BEGIN Data

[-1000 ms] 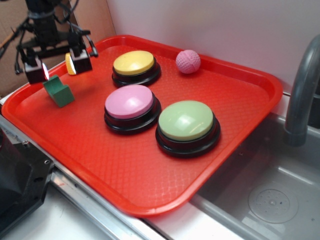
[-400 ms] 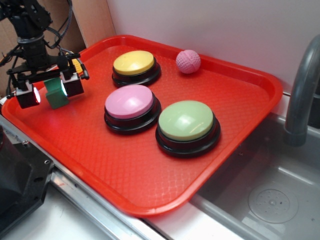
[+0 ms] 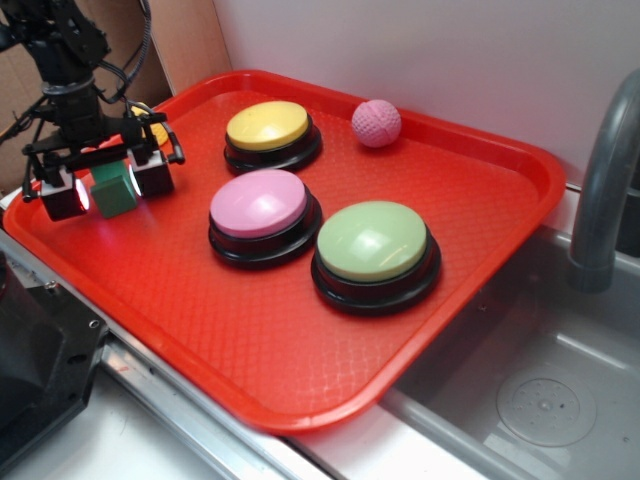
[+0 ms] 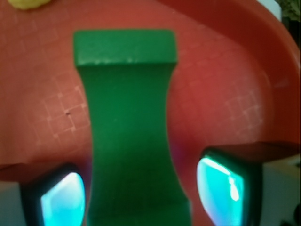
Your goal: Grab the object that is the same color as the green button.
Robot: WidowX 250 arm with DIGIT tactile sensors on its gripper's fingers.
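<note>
The small dark green block (image 3: 115, 189) lies on the red tray (image 3: 250, 330) near its left edge. My gripper (image 3: 108, 188) is down over it, open, with one finger on each side. In the wrist view the block (image 4: 129, 127) fills the middle between the two glowing pads (image 4: 63, 200), and small gaps show on both sides. The pale green button (image 3: 372, 240) on its black base stands at the tray's middle right, far from the gripper.
A pink-domed button (image 3: 259, 203) and a yellow-domed button (image 3: 267, 125) stand right of the gripper. A pink ball (image 3: 376, 123) lies at the tray's back. A yellow cone (image 3: 153, 130) lies just behind the gripper, also at the wrist view's top (image 4: 28, 4). A sink and faucet (image 3: 600, 190) are at right.
My gripper has moved left and down from above the block until its fingers straddle it. The block has stayed in about the same place.
</note>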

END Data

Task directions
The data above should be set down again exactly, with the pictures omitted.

Response below
[-1000 ms] 
[-400 ms] 
[+0 ms] 
[+0 ms] 
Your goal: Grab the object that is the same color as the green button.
Robot: WidowX 250 arm with DIGIT tactile sensors on its gripper's fingers.
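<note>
The small dark green block (image 3: 115, 189) lies on the red tray (image 3: 250, 330) near its left edge. My gripper (image 3: 108, 188) is down over it, open, with one finger on each side. In the wrist view the block (image 4: 129, 127) fills the middle between the two glowing pads (image 4: 63, 200), and small gaps show on both sides. The pale green button (image 3: 372, 240) on its black base stands at the tray's middle right, far from the gripper.
A pink-domed button (image 3: 259, 203) and a yellow-domed button (image 3: 267, 125) stand right of the gripper. A pink ball (image 3: 376, 123) lies at the tray's back. A yellow cone (image 3: 153, 130) lies just behind the gripper, also at the wrist view's top (image 4: 28, 4). A sink and faucet (image 3: 600, 190) are at right.
My gripper has moved left and down from above the block until its fingers straddle it. The block has stayed in about the same place.
</note>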

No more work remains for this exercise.